The Secretary of State was accompanied by staff from Chichester Harbour Conservancy, the Environment Agency and the Solent Seascapes Project. 

Already a passionate advocate of the benefits of saltmarsh, she was able to draw on the knowledge of experts to find out about the technicalities of the trial as well as the wider issues affecting saltmarsh restoration within the area.

The trial came about as a result of the 2021 Natural England condition review, which found that the saltmarsh within the Chichester Harbour has declined by 58% since 1946. 

The reasons for this loss and degradation include “coastal squeeze”, where hard structures and sea defences prevent the natural movement of sediment in the harbour and cause erosion of the saltmarsh.  Climate change and sea-level rise pose additional threats.

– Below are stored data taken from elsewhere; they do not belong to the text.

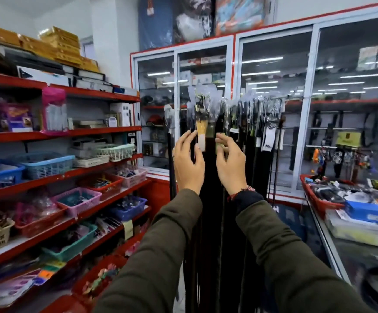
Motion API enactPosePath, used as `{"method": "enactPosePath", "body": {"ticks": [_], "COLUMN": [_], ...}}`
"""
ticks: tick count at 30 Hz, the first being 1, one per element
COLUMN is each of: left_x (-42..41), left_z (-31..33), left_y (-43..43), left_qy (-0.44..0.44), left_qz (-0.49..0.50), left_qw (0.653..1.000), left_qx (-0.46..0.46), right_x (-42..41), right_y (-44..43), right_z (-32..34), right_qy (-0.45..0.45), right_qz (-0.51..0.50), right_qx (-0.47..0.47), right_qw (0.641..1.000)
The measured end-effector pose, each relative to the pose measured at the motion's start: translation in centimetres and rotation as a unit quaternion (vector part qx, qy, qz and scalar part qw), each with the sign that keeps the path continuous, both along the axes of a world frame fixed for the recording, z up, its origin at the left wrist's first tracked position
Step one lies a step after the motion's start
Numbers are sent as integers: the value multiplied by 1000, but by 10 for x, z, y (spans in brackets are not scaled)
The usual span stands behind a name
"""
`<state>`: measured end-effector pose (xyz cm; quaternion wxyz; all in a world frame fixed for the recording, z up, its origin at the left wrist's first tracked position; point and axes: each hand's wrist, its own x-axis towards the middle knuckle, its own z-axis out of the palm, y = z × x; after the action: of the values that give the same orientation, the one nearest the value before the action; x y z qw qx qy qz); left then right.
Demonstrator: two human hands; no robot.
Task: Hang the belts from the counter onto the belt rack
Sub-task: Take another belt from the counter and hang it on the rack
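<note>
Several dark belts (210,199) hang in a dense bunch from the belt rack (273,98), their tops in clear plastic sleeves with paper tags. My left hand (188,161) is raised beside a belt with a yellow and white tag (201,134), fingers apart and holding nothing. My right hand (231,163) is raised at the same height, fingers spread, fingertips next to a green tag (218,145). A dark loop, perhaps a belt (377,288), lies on the glass counter (332,242) at the lower right.
Red shelves (48,177) with plastic baskets of small goods fill the left side. Glass-door cabinets (314,109) stand behind the rack. A red basket (314,197) and boxes sit on the counter at the right.
</note>
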<state>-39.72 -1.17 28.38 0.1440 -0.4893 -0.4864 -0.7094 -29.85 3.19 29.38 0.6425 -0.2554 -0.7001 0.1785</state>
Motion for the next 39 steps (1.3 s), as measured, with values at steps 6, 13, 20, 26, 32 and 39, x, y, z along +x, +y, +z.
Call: {"method": "enactPosePath", "body": {"ticks": [6,13,20,26,32,39], "left_x": [28,80,150,230,314,399], "left_z": [-68,-145,-211,-250,-278,-303], "left_y": [3,9,32,56,89,138], "left_qy": [220,260,273,290,343,460], "left_qz": [101,25,-59,-145,-237,-317], "left_qw": [967,951,929,897,843,722], "left_qx": [-79,-167,-245,-301,-339,-409], "right_x": [38,100,194,286,379,459], "right_y": [-1,-5,1,4,11,40], "right_z": [-72,-149,-214,-249,-280,-305], "right_qy": [-102,-209,-281,-317,-368,-543], "right_qz": [-144,-264,-350,-396,-416,-374], "right_qx": [51,2,-91,-190,-295,-382], "right_qw": [983,941,889,841,777,648]}}
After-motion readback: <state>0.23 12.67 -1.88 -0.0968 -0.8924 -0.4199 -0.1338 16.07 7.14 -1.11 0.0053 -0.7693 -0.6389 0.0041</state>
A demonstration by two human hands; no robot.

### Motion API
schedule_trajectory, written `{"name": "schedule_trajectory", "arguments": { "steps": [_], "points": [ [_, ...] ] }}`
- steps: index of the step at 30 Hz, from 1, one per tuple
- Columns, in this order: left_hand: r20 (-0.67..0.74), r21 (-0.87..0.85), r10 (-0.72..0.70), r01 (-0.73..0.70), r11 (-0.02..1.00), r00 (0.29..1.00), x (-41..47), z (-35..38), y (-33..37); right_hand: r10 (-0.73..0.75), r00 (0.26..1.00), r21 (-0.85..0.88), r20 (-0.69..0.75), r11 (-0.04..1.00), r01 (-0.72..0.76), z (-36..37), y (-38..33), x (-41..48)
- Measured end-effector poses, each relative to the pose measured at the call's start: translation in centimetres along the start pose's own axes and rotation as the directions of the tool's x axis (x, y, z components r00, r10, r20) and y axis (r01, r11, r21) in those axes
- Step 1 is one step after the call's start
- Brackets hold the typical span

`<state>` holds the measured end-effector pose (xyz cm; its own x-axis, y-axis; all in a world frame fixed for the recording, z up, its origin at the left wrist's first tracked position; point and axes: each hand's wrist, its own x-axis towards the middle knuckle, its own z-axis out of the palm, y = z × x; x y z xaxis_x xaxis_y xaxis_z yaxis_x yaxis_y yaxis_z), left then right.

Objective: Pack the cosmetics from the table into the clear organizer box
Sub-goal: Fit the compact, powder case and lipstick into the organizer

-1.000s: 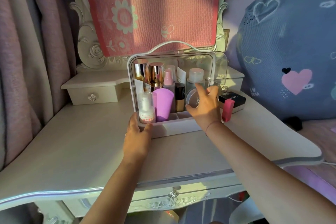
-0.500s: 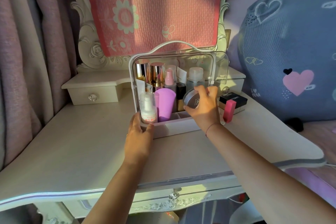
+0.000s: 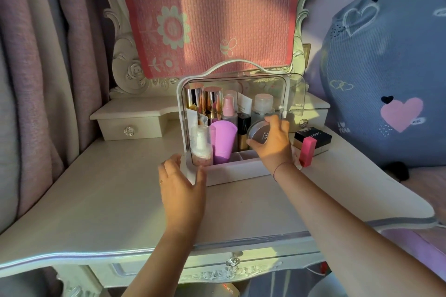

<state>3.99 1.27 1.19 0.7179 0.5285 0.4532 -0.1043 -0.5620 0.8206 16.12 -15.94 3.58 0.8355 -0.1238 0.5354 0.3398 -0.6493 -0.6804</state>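
Note:
The clear organizer box [image 3: 231, 172] with a white frame and handle stands on the dressing table, its transparent door [image 3: 295, 96] swung open to the right. Inside are gold-capped bottles, a pink pump bottle, a purple tube [image 3: 223, 142], a clear spray bottle [image 3: 200, 147] and several others. My right hand [image 3: 274, 143] grips a round compact [image 3: 257, 134], tilted on edge, inside the box's right half above the front compartments. My left hand [image 3: 181, 189] rests with relaxed fingers against the box's front left corner. A pink lipstick box [image 3: 307, 152] and a black box [image 3: 313, 138] stand on the table right of the organizer.
The white dressing table [image 3: 108, 200] has small drawer units at the back left [image 3: 130, 125] and back right. A mirror draped with a pink floral cloth [image 3: 212, 14] rises behind the box. Curtains hang at the left; a large blue heart-patterned cushion [image 3: 386, 75] lies at the right.
My right hand has tilted the compact and lifted it slightly inside the box. My left hand has stayed at the box's front left corner.

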Motion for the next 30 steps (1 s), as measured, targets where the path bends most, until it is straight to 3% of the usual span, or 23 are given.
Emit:
{"name": "schedule_trajectory", "arguments": {
  "steps": [2, 5, 7, 8, 12, 19, 25, 30],
  "points": [
    [-0.081, -0.007, 0.219, -0.220, 0.976, 0.972, -1.2, -0.2, 1.3, 0.016, 1.000, 0.013, 0.000, 1.000, -0.016, 0.0, 0.0, 0.2],
    [0.242, -0.060, 0.463, -0.463, 0.884, 0.852, -2.2, 1.5, 3.3, 0.032, 0.999, 0.029, 0.014, 0.999, -0.033, 0.0, 0.1, 0.4],
    [0.420, -0.005, 0.529, -0.580, 0.814, 0.738, -2.2, 3.4, 4.0, 0.054, 0.998, 0.042, 0.043, 0.998, -0.055, -0.1, 0.1, 0.6],
    [0.468, 0.036, 0.522, -0.605, 0.795, 0.713, -2.1, 4.4, 4.2, 0.065, 0.996, 0.042, 0.059, 0.997, -0.068, -0.2, 0.1, 0.7],
    [0.549, 0.174, 0.465, -0.639, 0.749, 0.694, -1.4, 6.3, 3.7, 0.067, 0.989, -0.032, 0.128, 0.997, -0.063, -1.4, 0.4, 1.6],
    [0.546, 0.139, 0.498, -0.659, 0.739, 0.674, -1.0, 6.3, 2.6, -0.050, 0.928, -0.267, 0.368, 0.951, 0.157, -3.1, 0.7, 2.6],
    [0.517, 0.080, 0.517, -0.639, 0.765, 0.683, -0.9, 5.6, 2.0, -0.133, 0.885, -0.391, 0.446, 0.861, 0.326, -4.5, 0.5, 3.4],
    [0.482, 0.046, 0.508, -0.600, 0.799, 0.714, -0.9, 5.3, 2.1, -0.171, 0.882, -0.452, 0.438, 0.806, 0.381, -4.8, 0.8, 2.7]
  ]
}}
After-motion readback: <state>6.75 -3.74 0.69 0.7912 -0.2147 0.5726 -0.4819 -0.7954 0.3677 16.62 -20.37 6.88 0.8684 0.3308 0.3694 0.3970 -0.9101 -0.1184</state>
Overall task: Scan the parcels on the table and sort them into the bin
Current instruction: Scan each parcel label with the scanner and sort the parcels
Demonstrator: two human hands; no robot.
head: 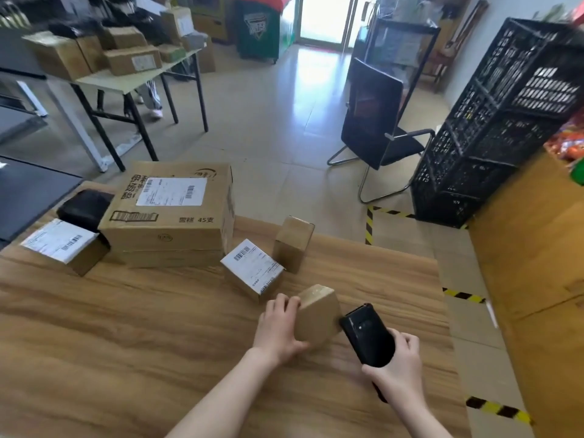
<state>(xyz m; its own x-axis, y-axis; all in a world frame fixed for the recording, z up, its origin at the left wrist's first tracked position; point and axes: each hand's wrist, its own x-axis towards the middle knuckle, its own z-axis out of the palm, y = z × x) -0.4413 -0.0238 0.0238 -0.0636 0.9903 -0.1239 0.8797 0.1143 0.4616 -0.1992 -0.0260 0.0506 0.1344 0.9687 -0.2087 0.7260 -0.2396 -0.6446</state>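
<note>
We are standing at a wooden bench (126,327) that is carrying all the parcels. Off to the right, a stack of black lattice crates (493,121) is sitting on the floor, and we cannot tell what is lying inside them. The large carton (167,229) is resting at the far left of the bench, its white label facing up. A black pouch (85,207) and a labelled parcel (63,248) are lying just beside it on the left. On its right, a second labelled parcel (252,270) is sitting tilted, with a plain upright box (292,245) just behind it.

Nearest us, the small plain parcel (319,317) is tipping up on the bench. Our left hand (278,330) is gripping it, the fingers (286,303) curling over its upper left edge and the thumb pressing against its lower near edge. Our right hand (398,365) is wrapping around the lower half of the black scanner (369,336). The scanner's head is pointing up and to the left, almost touching the parcel's right side.
</note>
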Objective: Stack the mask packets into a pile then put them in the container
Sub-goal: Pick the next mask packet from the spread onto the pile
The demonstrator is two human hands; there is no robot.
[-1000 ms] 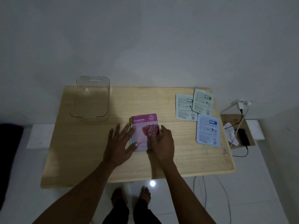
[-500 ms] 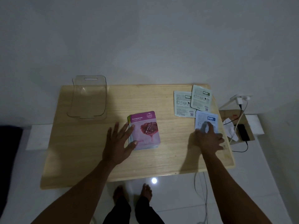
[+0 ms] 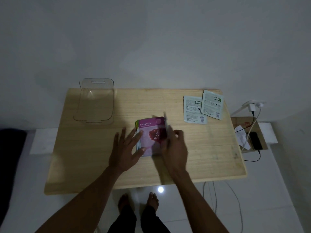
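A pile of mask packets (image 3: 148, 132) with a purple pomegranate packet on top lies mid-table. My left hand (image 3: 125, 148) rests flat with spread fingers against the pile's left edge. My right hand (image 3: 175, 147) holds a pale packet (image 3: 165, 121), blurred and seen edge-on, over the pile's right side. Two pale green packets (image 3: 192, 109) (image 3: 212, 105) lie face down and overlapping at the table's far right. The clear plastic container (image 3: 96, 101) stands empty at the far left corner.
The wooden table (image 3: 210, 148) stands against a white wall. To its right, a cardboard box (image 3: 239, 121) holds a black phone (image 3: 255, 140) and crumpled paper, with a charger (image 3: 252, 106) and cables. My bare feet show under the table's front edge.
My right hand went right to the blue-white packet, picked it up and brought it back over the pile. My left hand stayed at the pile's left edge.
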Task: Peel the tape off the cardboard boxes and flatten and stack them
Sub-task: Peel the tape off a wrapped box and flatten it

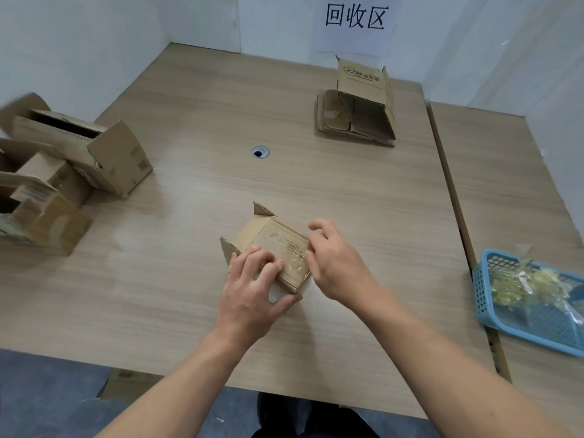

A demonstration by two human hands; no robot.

Chichester Harbour Conservancy is leading a partnership initiative, Chichester Harbour Protection and Recovery of Nature (CHaPRoN), emcompassing the saltmarsh restoration trial at West Itchenor. 

The trial has pioneered a technique for using sediment dredged from within the harbour to raise the elevation of an area of shoreline sufficiently to allow saltmarsh plant species to colonise.